Cómo elegir el primer proceso para intervenir
Volumen, repetición, costo del error y disponibilidad de datos: cuatro criterios para priorizar.
Equipo PANGEA
Casi todas las empresas que deciden probar IA por primera vez arrancan por el mismo lugar equivocado: el proceso más visible, no el más adecuado. Suele ser el que más le molesta a la dirección, o el que un proveedor ofreció como demo — no necesariamente el que tiene mejores condiciones para ser el primero.
Hay cuatro criterios simples que, combinados, dicen mucho más que la intuición sobre cuál conviene elegir primero:
Volumen. Cuántas veces se repite el proceso por semana o por mes. Un proceso que ocurre 2 veces por mes no justifica el esfuerzo de intervención, sin importar cuánto moleste cuando ocurre.
Repetición. Qué tan parecidas son, entre sí, las distintas ejecuciones del proceso. Si cada caso es distinto del anterior, hay menos patrón para automatizar y más terreno para el criterio humano — señal de que no es un buen primer candidato.
Costo del error. Qué pasa si algo sale mal. Un proceso con bajo costo de error (un mail interno mal redactado) tolera mejor una primera intervención imperfecta que uno con alto costo (una cotización con el precio equivocado a un cliente).

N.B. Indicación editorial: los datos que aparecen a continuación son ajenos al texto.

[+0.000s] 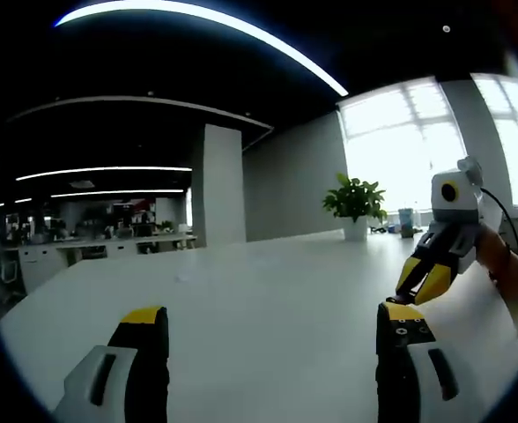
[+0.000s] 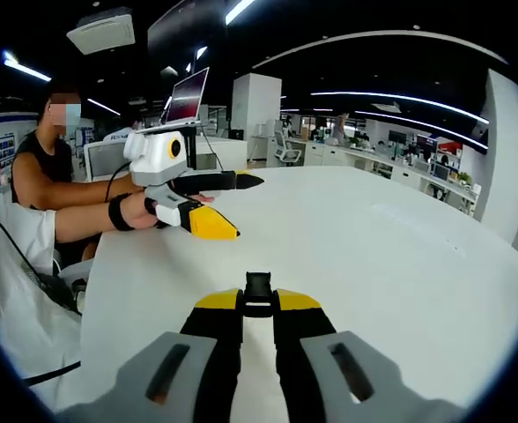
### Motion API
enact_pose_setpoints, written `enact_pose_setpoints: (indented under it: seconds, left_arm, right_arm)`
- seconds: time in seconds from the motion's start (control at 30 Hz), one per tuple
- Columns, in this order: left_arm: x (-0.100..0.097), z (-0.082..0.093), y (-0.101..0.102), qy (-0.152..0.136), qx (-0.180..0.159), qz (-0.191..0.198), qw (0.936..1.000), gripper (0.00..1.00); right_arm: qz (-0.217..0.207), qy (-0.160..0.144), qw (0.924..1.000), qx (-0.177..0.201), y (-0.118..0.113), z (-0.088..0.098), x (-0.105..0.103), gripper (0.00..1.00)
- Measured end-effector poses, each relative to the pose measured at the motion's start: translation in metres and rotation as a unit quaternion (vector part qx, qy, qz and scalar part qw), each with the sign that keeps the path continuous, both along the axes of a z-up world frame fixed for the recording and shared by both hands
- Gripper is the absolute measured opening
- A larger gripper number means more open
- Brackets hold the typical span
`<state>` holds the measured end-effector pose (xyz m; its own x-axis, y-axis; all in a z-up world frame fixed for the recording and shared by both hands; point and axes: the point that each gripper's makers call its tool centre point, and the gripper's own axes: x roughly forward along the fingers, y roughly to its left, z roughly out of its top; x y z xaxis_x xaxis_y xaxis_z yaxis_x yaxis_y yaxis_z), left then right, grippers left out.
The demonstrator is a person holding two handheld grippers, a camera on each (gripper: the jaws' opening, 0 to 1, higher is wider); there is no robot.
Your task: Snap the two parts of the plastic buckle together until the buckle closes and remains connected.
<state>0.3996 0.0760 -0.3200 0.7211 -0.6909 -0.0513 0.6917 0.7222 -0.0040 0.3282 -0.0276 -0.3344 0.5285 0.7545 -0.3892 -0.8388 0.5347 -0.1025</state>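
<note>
White table [image 1: 268, 291] mostly bare; my right gripper [image 2: 259, 304], bottom center, is clamped on a black buckle part [image 2: 258, 293], held up for mating, left gripper [image 1: 272, 326] jaws apart, empty.

A wide white bench [image 1: 268, 300] fills the lower half of the left gripper view, with a potted plant [image 1: 354, 204] at its far edge, right of centre, before bright windows [image 1: 400, 141] at upper right. A white pillar [image 1: 218, 185] stands centre-left under a dark ceiling with curved light strips [image 1: 215, 26]. Office desks [image 2: 391, 167] line the upper right of the right gripper view.
</note>
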Motion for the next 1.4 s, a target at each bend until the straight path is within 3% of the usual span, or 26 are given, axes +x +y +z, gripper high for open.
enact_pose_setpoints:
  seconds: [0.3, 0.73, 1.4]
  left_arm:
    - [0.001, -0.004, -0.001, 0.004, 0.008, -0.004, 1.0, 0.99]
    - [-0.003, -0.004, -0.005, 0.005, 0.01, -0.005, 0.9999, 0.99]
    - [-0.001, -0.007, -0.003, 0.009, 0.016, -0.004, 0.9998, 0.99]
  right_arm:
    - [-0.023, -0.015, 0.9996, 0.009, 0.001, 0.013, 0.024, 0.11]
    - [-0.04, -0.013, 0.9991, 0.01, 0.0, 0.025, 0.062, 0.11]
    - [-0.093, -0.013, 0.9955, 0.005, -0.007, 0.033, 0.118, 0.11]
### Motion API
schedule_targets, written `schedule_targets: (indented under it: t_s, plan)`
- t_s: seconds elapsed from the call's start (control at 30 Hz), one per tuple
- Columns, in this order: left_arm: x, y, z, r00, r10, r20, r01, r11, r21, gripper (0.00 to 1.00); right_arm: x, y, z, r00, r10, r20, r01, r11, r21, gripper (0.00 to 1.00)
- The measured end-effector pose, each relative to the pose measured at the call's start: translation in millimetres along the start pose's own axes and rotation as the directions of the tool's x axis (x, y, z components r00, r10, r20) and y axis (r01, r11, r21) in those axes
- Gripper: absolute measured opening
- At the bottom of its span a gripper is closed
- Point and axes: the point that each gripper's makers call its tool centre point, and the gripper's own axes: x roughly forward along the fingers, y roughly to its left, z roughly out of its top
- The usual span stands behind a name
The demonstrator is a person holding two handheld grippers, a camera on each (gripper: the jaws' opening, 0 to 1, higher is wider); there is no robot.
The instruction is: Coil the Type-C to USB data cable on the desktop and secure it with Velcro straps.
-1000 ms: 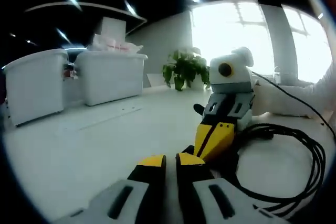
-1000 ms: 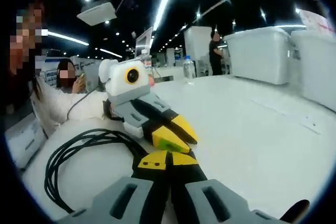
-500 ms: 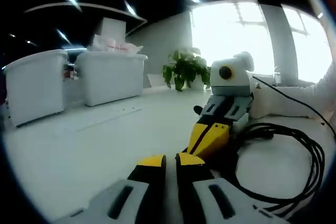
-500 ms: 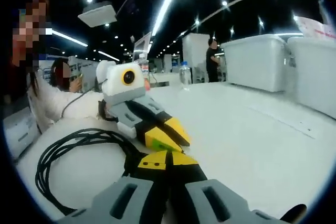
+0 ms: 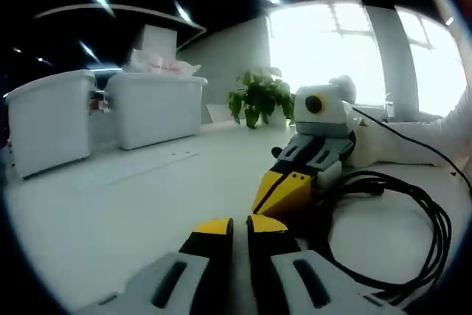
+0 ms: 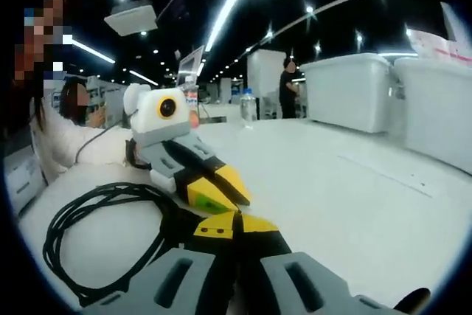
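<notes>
I am bringing my left gripper (image 5: pixel 240 223) and right gripper (image 6: pixel 236 222) tip to tip on the white counter (image 6: pixel 354 204), fingers narrow and apparently empty, beside the black cable (image 6: pixel 81 234), which is lying loosely coiled near the counter's edge, so its loops stay gathered for strapping.

Left gripper view. The left gripper (image 5: pixel 240 228) rises from the lower edge, its yellow-tipped jaws nearly together with a narrow dark gap between them, low over the white table (image 5: pixel 110 212). The right gripper (image 5: pixel 284 189) enters from the right, its yellow tips pointing toward the left gripper's and lying just beyond them. A black cable (image 5: pixel 413 234) lies in loose loops on the table to the right, passing close beside the right gripper. Two white bins (image 5: pixel 103 112) stand at the far left, a potted plant (image 5: pixel 258 97) behind centre, before bright windows (image 5: pixel 346 42).
</notes>
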Motion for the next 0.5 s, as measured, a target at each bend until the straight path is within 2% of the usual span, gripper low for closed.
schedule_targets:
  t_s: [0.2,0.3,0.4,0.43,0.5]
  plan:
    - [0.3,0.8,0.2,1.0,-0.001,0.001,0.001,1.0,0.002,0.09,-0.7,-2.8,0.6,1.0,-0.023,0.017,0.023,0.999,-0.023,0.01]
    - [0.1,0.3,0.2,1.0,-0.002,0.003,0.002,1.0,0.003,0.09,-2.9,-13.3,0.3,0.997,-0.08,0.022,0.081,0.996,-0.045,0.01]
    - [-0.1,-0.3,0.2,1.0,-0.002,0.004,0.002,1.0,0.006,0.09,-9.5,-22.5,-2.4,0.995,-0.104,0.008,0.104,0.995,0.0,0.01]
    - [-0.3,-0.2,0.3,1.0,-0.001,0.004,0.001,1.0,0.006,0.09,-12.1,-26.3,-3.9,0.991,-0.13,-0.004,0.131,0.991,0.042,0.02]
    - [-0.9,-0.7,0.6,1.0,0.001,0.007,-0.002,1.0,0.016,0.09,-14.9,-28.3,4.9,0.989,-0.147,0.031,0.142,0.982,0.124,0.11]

Disponibilidad de datos. Si la información que el proceso necesita ya existe en algún lado accesible (una planilla, un sistema, un mail), o si primero habría que armar esa base desde cero. Un proceso ideal para empezar tiene datos disponibles, no datos por construir.

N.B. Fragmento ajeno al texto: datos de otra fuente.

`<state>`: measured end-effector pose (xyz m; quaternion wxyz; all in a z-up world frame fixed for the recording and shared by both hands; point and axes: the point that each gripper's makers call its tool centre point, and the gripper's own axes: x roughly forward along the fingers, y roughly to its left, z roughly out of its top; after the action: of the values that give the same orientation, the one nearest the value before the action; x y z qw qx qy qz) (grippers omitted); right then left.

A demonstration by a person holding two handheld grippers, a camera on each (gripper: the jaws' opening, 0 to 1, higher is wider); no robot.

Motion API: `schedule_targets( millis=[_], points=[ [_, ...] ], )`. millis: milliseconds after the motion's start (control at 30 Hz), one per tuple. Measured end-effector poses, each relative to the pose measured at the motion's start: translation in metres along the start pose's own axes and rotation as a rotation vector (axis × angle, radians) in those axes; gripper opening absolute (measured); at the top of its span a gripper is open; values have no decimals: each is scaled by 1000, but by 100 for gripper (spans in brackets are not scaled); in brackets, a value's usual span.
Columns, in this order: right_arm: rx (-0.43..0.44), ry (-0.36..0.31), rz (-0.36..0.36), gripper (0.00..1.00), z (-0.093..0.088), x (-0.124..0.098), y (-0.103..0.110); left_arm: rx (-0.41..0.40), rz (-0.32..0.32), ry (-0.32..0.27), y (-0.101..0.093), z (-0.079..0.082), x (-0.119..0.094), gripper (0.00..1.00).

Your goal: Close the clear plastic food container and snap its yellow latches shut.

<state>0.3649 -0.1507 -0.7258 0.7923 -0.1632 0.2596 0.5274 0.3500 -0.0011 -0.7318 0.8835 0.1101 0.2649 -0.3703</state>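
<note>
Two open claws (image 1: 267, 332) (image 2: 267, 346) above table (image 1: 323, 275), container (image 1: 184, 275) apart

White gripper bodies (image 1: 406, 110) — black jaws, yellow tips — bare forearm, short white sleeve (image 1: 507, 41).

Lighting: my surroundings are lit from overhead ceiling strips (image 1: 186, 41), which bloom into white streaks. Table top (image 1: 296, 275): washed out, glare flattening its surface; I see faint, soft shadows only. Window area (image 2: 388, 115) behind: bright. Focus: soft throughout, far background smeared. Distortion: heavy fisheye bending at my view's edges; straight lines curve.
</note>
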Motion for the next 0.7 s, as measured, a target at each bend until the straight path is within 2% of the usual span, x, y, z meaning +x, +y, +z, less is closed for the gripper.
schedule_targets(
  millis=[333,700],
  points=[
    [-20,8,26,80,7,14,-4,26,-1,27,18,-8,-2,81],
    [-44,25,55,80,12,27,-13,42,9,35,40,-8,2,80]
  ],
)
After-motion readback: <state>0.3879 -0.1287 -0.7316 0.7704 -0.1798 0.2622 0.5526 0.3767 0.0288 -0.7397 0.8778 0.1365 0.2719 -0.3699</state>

El primer proceso no tiene que ser el más importante de la empresa. Tiene que ser el que mejor combina estos cuatro criterios — para que el primer resultado sea rápido y visible, y abra la puerta al segundo.
Elegir mal el primer proceso no solo hace perder tiempo: genera un precedente interno de "esto no funcionó", que vuelve mucho más difícil conseguir apoyo para un segundo intento. Por eso, priorizar bien el primero no es un detalle metodológico — es la decisión que más condiciona si el resto del camino se hace cuesta arriba o cuesta abajo.
Desde PANGEA, antes de proponer una solución, puntuamos los procesos candidatos de una empresa contra estos cuatro ejes — no para encontrar el proceso "perfecto", que no existe, sino para encontrar el que tiene más chances reales de mostrar un resultado rápido.